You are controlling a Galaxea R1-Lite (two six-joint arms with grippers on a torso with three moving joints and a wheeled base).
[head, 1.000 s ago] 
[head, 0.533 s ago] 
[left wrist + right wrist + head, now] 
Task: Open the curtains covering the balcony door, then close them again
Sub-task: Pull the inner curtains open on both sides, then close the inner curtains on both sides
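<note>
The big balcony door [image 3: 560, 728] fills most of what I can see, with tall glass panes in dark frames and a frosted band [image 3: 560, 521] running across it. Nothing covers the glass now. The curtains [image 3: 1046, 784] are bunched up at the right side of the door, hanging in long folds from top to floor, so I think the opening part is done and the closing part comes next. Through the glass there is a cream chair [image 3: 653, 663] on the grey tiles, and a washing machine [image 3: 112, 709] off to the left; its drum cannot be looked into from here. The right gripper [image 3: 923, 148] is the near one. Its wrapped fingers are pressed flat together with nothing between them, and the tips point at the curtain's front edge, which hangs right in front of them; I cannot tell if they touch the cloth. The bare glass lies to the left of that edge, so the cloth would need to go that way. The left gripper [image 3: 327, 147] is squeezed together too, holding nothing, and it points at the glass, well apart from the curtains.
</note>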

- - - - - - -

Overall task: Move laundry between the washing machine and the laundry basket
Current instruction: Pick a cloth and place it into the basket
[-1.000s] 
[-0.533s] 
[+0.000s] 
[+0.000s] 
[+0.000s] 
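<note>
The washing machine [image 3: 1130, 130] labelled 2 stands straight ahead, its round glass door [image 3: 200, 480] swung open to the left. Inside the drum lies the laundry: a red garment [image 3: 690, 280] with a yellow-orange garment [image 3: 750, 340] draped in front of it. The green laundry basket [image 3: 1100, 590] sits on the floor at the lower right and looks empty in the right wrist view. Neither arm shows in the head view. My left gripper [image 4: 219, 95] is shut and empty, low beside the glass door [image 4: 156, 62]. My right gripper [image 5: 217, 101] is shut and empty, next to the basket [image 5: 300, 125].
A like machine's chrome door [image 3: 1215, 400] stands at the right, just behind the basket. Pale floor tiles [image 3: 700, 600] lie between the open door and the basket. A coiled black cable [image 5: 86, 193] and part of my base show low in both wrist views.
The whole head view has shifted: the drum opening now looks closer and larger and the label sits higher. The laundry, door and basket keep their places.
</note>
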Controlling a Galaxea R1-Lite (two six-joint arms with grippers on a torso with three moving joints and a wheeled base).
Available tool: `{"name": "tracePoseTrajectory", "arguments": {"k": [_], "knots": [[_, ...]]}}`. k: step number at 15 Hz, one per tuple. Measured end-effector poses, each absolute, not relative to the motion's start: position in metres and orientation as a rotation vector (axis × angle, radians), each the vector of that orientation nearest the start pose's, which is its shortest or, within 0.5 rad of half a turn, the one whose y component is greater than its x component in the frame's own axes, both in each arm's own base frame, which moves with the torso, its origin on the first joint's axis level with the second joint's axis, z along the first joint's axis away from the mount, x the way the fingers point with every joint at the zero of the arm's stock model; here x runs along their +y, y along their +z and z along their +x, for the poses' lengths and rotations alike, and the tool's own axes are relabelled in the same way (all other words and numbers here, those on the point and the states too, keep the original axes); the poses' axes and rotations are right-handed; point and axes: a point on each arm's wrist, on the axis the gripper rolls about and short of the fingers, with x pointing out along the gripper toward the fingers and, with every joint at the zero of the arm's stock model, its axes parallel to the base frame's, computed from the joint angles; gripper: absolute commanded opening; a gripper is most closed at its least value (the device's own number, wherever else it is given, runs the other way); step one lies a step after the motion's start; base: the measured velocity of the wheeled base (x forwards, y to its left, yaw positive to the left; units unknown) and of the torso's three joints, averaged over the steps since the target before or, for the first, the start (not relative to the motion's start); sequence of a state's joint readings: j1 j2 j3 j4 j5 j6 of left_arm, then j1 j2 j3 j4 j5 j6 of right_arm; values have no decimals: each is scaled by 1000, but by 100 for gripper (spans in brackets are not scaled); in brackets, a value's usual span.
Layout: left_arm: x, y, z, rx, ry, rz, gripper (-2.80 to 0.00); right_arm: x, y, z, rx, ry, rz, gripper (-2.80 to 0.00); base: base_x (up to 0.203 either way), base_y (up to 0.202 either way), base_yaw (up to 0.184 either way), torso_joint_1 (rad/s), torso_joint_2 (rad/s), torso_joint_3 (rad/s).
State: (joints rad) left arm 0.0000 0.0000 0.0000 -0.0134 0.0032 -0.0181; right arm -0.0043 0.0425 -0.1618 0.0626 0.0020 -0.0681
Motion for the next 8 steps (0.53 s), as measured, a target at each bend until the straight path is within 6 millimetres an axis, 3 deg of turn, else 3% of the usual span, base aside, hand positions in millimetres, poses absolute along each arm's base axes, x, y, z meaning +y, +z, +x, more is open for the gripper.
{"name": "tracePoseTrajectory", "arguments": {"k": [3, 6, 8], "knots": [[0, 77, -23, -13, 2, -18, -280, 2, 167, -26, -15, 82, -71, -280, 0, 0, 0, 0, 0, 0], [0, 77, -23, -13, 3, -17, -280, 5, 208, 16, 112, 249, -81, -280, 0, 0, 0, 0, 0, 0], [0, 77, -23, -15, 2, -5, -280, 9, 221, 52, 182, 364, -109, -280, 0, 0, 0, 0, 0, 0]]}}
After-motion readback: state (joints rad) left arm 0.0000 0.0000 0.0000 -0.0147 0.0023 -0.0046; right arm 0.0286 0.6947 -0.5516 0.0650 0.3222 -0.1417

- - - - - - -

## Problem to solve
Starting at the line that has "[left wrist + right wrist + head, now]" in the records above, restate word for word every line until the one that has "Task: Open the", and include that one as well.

## Response
[left wrist + right wrist + head, now] 
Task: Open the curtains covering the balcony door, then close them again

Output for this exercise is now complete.